# Task to complete
The entries below must be retyped exactly. Pictures are to be omitted.

***** Dataset records

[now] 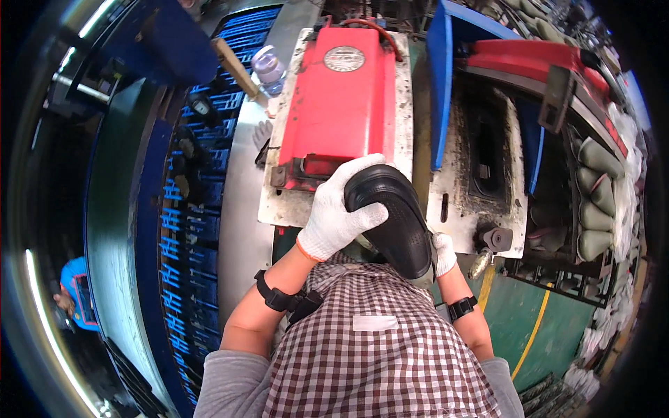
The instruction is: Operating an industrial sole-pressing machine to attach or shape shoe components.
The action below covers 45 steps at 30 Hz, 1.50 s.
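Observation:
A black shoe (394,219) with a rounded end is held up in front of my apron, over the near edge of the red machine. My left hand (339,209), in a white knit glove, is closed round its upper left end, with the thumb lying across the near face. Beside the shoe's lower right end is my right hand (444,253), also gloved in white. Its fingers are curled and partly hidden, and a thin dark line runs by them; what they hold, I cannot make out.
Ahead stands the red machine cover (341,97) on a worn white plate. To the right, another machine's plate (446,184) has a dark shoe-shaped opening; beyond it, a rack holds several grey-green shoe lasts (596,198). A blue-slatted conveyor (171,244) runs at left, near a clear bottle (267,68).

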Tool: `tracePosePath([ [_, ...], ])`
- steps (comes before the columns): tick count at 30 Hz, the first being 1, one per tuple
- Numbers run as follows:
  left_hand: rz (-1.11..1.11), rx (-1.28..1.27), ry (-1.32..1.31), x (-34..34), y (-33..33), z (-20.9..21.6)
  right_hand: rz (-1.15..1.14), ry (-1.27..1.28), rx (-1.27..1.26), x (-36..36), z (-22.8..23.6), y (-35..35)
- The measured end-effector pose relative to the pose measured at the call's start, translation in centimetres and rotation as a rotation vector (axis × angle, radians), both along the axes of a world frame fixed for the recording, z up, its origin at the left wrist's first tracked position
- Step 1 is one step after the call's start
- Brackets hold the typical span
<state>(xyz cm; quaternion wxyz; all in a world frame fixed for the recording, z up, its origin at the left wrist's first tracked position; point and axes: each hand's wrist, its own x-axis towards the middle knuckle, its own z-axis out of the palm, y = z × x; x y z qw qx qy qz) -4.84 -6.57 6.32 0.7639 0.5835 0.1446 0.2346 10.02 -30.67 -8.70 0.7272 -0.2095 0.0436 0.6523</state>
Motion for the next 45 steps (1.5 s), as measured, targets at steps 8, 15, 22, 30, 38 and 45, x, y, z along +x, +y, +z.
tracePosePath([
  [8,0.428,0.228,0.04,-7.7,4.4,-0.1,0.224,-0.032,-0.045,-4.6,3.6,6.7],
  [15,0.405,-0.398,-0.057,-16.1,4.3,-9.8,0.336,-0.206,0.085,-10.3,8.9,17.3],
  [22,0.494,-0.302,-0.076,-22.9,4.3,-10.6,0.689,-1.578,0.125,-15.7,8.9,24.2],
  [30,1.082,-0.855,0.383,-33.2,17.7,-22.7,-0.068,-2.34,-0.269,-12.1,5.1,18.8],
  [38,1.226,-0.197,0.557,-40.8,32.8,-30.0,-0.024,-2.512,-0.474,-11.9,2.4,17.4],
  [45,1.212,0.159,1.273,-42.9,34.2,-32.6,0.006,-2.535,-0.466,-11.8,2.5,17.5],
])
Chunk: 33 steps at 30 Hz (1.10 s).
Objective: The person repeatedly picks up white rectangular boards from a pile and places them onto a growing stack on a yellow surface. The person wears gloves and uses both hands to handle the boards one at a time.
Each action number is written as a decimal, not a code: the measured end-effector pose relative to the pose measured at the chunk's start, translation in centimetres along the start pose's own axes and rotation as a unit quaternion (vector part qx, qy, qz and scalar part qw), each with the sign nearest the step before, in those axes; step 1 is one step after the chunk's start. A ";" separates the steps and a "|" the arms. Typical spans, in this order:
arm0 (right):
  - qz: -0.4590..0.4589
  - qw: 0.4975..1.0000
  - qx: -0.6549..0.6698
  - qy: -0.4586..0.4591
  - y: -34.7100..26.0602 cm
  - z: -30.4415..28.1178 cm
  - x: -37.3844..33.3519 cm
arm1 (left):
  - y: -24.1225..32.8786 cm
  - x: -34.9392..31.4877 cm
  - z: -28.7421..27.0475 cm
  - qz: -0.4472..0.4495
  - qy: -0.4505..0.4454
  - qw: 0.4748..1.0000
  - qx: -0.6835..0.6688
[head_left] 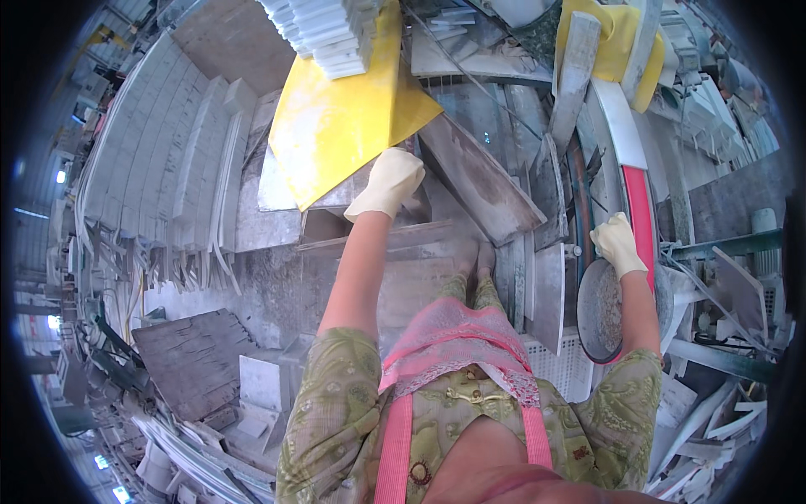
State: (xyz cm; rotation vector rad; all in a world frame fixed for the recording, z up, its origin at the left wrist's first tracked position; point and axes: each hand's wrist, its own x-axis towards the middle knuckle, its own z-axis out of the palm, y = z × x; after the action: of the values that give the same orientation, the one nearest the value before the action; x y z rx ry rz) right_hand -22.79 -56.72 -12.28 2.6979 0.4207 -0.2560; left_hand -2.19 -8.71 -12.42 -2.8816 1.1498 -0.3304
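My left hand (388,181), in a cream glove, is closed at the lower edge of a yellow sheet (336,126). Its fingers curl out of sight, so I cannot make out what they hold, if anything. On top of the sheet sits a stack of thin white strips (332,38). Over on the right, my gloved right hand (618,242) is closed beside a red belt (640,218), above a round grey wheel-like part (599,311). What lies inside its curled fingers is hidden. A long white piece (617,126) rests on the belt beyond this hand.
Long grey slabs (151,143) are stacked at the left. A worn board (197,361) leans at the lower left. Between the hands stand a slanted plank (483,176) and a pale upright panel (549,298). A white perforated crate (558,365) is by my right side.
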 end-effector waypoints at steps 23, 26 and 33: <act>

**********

# Task response
[now] 
The instruction is: Operating an industrial sole-pressing machine to attach or shape shoe components.
The action below covers 45 steps at 30 Hz, 1.50 s.
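Observation:
A black shoe (394,219) with a rounded end is held up in front of my apron, over the near edge of the red machine. My left hand (339,209), in a white knit glove, is closed round its upper left end, with the thumb lying across the near face. Beside the shoe's lower right end is my right hand (444,253), also gloved in white. Its fingers are curled and partly hidden, and a thin dark line runs by them; what they hold, I cannot make out.
Ahead stands the red machine cover (341,97) on a worn white plate. To the right, another machine's plate (446,184) has a dark shoe-shaped opening; beyond it, a rack holds several grey-green shoe lasts (596,198). A blue-slatted conveyor (171,244) runs at left, near a clear bottle (267,68).
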
Tool: `tracePosePath([ [_, ...], ])`
- steps (comes before the columns): tick count at 30 Hz, the first being 1, one per tuple
- Numbers run as follows:
  left_hand: rz (-1.11..1.11), rx (-1.28..1.27), ry (-1.32..1.31), x (-34..34), y (-33..33), z (-20.9..21.6)
  right_hand: rz (-1.15..1.14), ry (-1.27..1.28), rx (-1.27..1.26), x (-36..36), z (-22.8..23.6), y (-35..35)
- The measured end-effector pose relative to the pose measured at the call's start, translation in centimetres and rotation as a rotation vector (axis × angle, radians), both along the axes of a world frame fixed for the recording, z up, its origin at the left wrist's first tracked position
- Step 1 is one step after the call's start
- Brackets hold the typical span
<state>(xyz cm; quaternion wxyz; all in a world frame fixed for the recording, z up, its origin at the left wrist's first tracked position; point and axes: each hand's wrist, its own x-axis towards the middle knuckle, its own z-axis out of the palm, y = z × x; x y z qw qx qy qz) -4.84 -6.57 6.32 0.7639 0.5835 0.1446 0.2346 10.02 -30.67 -8.70 0.7272 -0.2095 0.0436 0.6523</state>
Motion for the next 45 steps (1.5 s), as measured, targets at steps 8, 15, 22, 30, 38 and 45, x, y, z along +x, +y, +z.
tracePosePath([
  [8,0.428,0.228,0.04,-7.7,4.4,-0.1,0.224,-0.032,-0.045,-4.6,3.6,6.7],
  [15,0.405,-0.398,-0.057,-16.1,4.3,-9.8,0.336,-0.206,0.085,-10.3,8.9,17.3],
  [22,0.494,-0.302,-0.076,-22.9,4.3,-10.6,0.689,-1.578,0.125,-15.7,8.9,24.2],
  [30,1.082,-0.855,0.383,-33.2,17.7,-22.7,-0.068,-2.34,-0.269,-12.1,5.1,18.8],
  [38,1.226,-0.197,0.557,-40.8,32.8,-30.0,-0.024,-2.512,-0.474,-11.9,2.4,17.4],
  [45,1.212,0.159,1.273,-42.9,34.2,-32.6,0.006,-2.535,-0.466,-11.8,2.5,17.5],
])
Chunk: 33 steps at 30 Hz (1.10 s).
Objective: The person repeatedly picks up white rectangular boards from a pile and places them onto a growing stack on a yellow surface. The person wears gloves and uses both hands to handle the boards one at a time.
Each action number is written as a decimal, not a code: the measured end-effector pose relative to the pose measured at the chunk's start, translation in centimetres along the start pose's own axes and rotation as a unit quaternion (vector part qx, qy, qz and scalar part qw), each with the sign nearest the step before, in those axes; step 1 is one step after the chunk's start. A ";" separates the steps and a "|" the arms. Typical spans, in this order:
arm0 (right):
  - qz: -0.4590..0.4589
  - qw: 0.4975..1.0000
  - qx: -0.6549..0.6698
  - qy: -0.4586..0.4591
  - y: -34.7100..26.0602 cm
  - z: -30.4415..28.1178 cm
  - x: -37.3844..33.3519 cm
arm1 (left):
  - y: -24.1225..32.8786 cm
  - x: -34.9392..31.4877 cm
  - z: -28.7421..27.0475 cm
  - qz: -0.4472..0.4495
  - qy: -0.4505..0.4454
  - qw: 0.4748..1.0000
  - qx: -0.6835..0.6688
[head_left] 
State: (xyz cm; rotation vector rad; all in a world frame fixed for the recording, z up, its origin at the left wrist's first tracked position; point and axes: each hand's wrist, its own x-axis towards the middle knuckle, its own z-axis out of the palm, y = z × x; after the action: of the values that give the same orientation, the one nearest the value before the action; x y z rx ry rz) right_hand -22.79 -56.72 -12.28 2.6979 0.4207 -0.2560; left_hand -2.19 -8.71 -12.42 -2.8816 1.1498 -0.3304
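My left hand (388,181), in a cream glove, is closed at the lower edge of a yellow sheet (336,126). Its fingers curl out of sight, so I cannot make out what they hold, if anything. On top of the sheet sits a stack of thin white strips (332,38). Over on the right, my gloved right hand (618,242) is closed beside a red belt (640,218), above a round grey wheel-like part (599,311). What lies inside its curled fingers is hidden. A long white piece (617,126) rests on the belt beyond this hand.
Long grey slabs (151,143) are stacked at the left. A worn board (197,361) leans at the lower left. Between the hands stand a slanted plank (483,176) and a pale upright panel (549,298). A white perforated crate (558,365) is by my right side.
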 end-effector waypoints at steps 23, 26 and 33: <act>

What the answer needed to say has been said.